Bevor der Vortrag beginnen konnte, stellten sich ganz profane technische Herausforderungen für den Gast aus dem Rheintal: Verspätung der Bahn und der (noch) fehlende S-Bahn-Anschluss nach Zweibrücken spannten die Zuhörer ein wenig auf die Folter. Spontan wurde diese Zwangspause von Professor Marc Piazolo, Volkswirt im Zweibrücker Fachbereich Betriebswirtschaft , genutzt, um mit einigen Statistiken zur Einkommens- und Vermögensverteilung Deutschlands im internationalen Vergleich sozusagen die Grundlage für die Ausführungen von Professor Reitzig zu legen.
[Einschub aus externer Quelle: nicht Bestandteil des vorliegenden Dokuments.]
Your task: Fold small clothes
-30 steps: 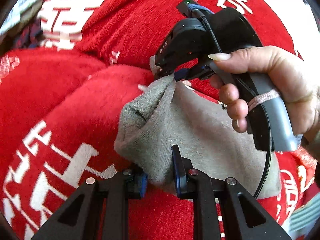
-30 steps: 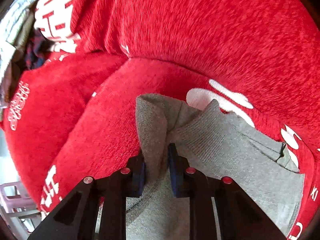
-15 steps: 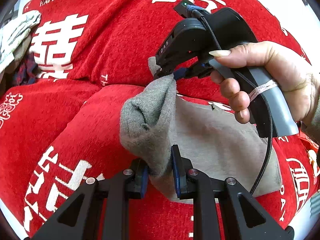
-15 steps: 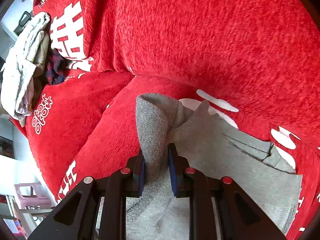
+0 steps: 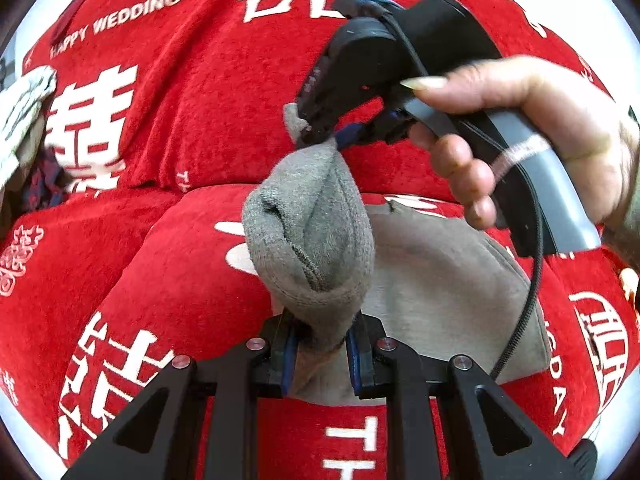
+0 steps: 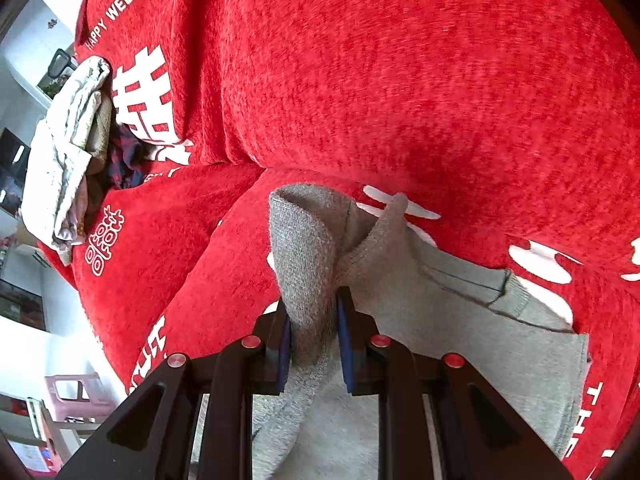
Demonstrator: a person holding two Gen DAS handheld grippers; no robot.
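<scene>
A small grey knit garment (image 5: 440,280) lies on a red sofa cover; it also shows in the right wrist view (image 6: 460,320). My left gripper (image 5: 320,344) is shut on a near edge of the garment, lifted off the seat. My right gripper (image 5: 320,136), held by a hand, is shut on the far edge and holds it higher, so the cloth hangs bunched between both. In the right wrist view my right gripper (image 6: 312,332) is shut on a rolled fold of the grey cloth.
The red cover (image 5: 180,120) with white characters drapes the seat and backrest. A pile of other clothes (image 6: 68,152) lies at the left end of the sofa. A pink stool (image 6: 76,400) stands on the floor at lower left.
Both grippers have risen with the grey cloth's edge, pulling it up off the seat. The fold between them has tightened into a hanging roll.
</scene>
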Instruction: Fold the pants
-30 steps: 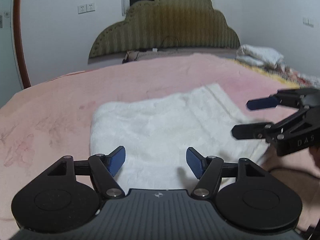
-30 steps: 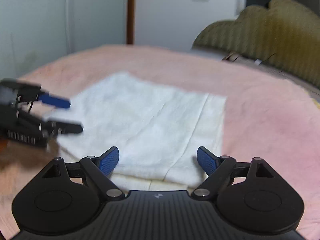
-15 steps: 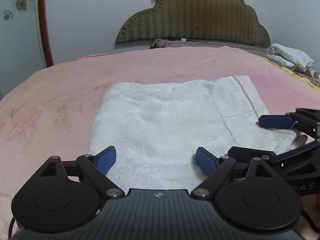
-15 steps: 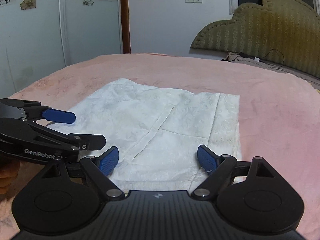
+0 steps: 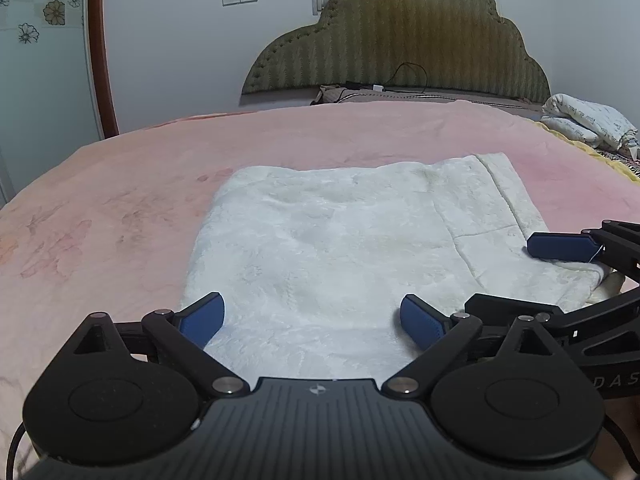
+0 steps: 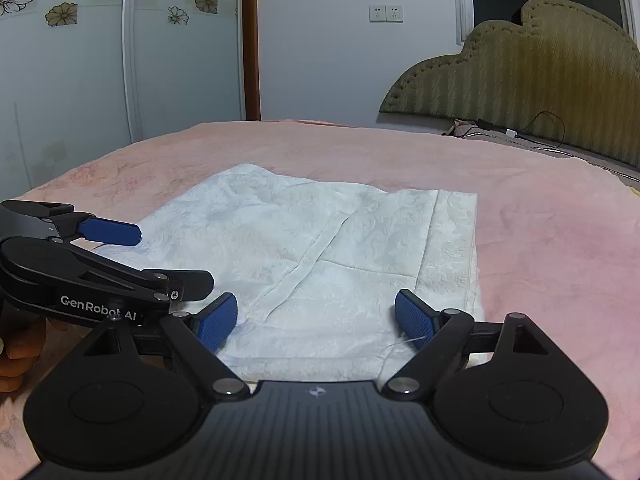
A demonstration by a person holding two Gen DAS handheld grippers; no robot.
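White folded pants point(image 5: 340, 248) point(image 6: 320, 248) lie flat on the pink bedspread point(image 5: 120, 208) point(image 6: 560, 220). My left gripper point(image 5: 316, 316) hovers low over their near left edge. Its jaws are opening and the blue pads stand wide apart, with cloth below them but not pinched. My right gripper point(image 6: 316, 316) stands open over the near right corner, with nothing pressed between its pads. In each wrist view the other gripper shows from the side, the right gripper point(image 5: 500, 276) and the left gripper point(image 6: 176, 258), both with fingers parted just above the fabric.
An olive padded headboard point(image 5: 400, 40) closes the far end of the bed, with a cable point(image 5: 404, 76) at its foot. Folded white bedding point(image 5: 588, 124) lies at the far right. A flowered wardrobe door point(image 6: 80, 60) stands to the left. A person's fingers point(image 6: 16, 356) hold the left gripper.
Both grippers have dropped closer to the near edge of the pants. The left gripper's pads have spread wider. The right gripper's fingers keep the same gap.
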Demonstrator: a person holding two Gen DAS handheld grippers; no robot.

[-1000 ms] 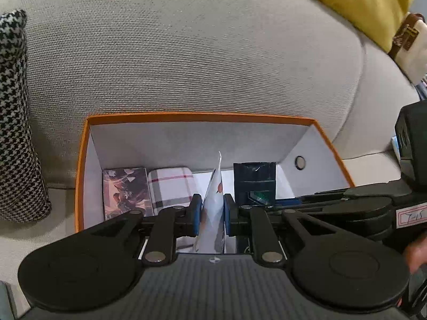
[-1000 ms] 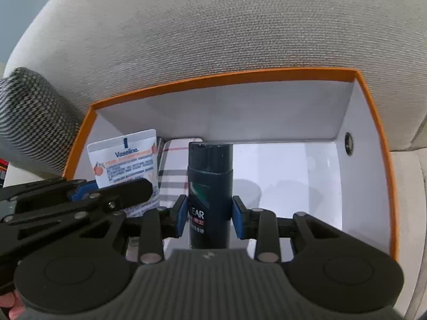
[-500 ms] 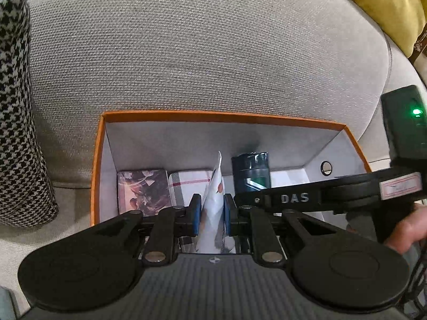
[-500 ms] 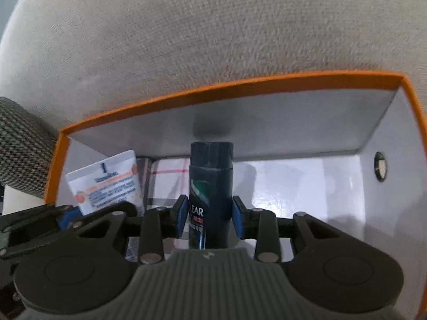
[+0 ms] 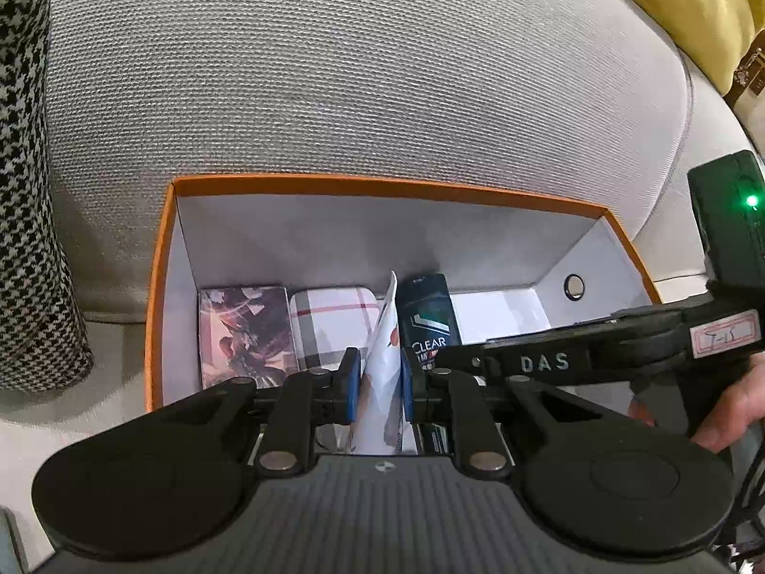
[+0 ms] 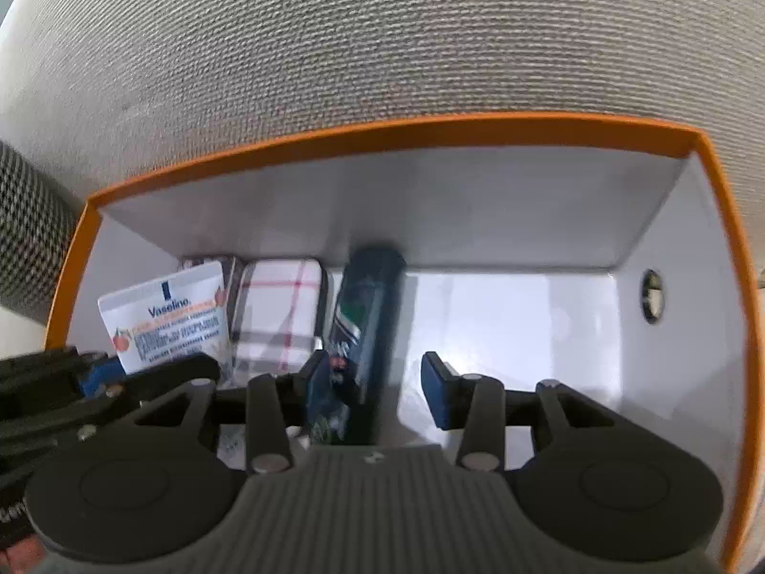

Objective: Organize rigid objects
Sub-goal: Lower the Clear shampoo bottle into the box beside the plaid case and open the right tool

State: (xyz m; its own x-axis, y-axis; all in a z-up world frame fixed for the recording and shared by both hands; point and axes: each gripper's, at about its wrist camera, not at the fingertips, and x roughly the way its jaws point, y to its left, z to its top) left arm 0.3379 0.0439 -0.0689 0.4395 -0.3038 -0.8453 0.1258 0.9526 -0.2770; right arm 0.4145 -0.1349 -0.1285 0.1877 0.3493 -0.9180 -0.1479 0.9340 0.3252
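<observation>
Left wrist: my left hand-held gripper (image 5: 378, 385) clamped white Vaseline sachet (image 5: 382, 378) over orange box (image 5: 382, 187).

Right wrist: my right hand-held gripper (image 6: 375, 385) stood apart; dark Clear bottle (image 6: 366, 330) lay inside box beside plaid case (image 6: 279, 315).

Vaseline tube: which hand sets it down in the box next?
Left. The left gripper is shut on the Vaseline tube above the orange box; the right gripper is open beside the Clear bottle.

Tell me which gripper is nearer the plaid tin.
Left. The left gripper, shut on the Vaseline tube, sits beside the plaid tin; the right gripper is past the Clear bottle.
</observation>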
Gleichzeitig lieferten die Ausführungen bereits inhaltlichen Stoff für den spannenden Hauptvortrag und die kontroversen Diskussionsrunden: So zählt beispielsweise der Durchschnittsdeutsche im Vergleich zu den Einwohnern der Länder des Euroraumes eher als wenig vermögend, und dieses Vermögen ist zudem noch äußerst ungleich verteilt. Nach der Statistik waren zum Beispiel die Griechen im Jahr 2009 im Schnitt doppelt so reich wie die Deutschen. Allerdings besitzen die Deutschen gegenüber den Griechen beim Nettoeinkommen deutliche Vorteile, und die Einkommen sind bei uns auch relativ "gerecht" verteilt.

Auch die Ausführungen zum Thema "Armutsgefährdung" polarisierte: Jeder Haushalt, der mit weniger als 60 Prozent des mittleren Nettoeinkommens auskommen muss, gilt offiziell als arm. Problematisch ist es jedoch, ob nun die absolute oder die relative Armut betrachtet wird: Wenn nämlich für alle die Einkommen in gleichem Maße steigen, verändert dies in der Folge die Armutsquote überhaupt nicht.

In diesem Zusammenhang wies der Dekan des Fachbereichs Betriebswirtschaft , Professor Gunter Kürble, auf ein weiteres statistisches Phänomen hin. Mit der Zuwanderung von einer Million meist vermögensloser Flüchtlinge 2015 ist die Ungleichheit in Deutschland zwar weiter angestiegen, aber faktisch sind die ganz Armen froh, es ins - aus ihrer Sicht - reiche Deutschland geschafft zu haben.

Besonders auch auf die Schattenseiten unseres gesellschaftlichen Wohlstandes wies Jörg Reitzig eindrucksvoll hin: So gab es im Jahr 2014 über 300 000 Wohnungslose, eine Million Hartz IV-Sanktionen, sowie mehr als 350 000 Haushalte, denen wegen Zahlungsschwierigkeiten der Strom abgeschaltet wurde. Auch die wachsende Zahl der Nicht-Wähler, die sich teilweise auf über 50 Prozent der Wählerschaft summiert, interpretierte der Gast als eine Reaktion auf die Unzufriedenheit mit dem kapitalistischen Wirtschaftssystem.

Laut Reitzig sind Armut und die fehlende Teilhabe größerer Bevölkerungsgruppen in Wirtschaft und Politik keineswegs das Ergebnis individuellen Versagens, sondern das Resultat ganz bestimmter gesellschaftlicher Strukturen. Hier gilt es, wirtschaftspolitisch anzusetzen: Eine Reichensteuer, eine stärkere Umverteilung durch den Staat sowie kostenlose Bildung für "jedermann" wurde von Professor Reitzig eingefordert.

Die anschließende Diskussionsrunde mit dem Publikum war äußerst lebhaft.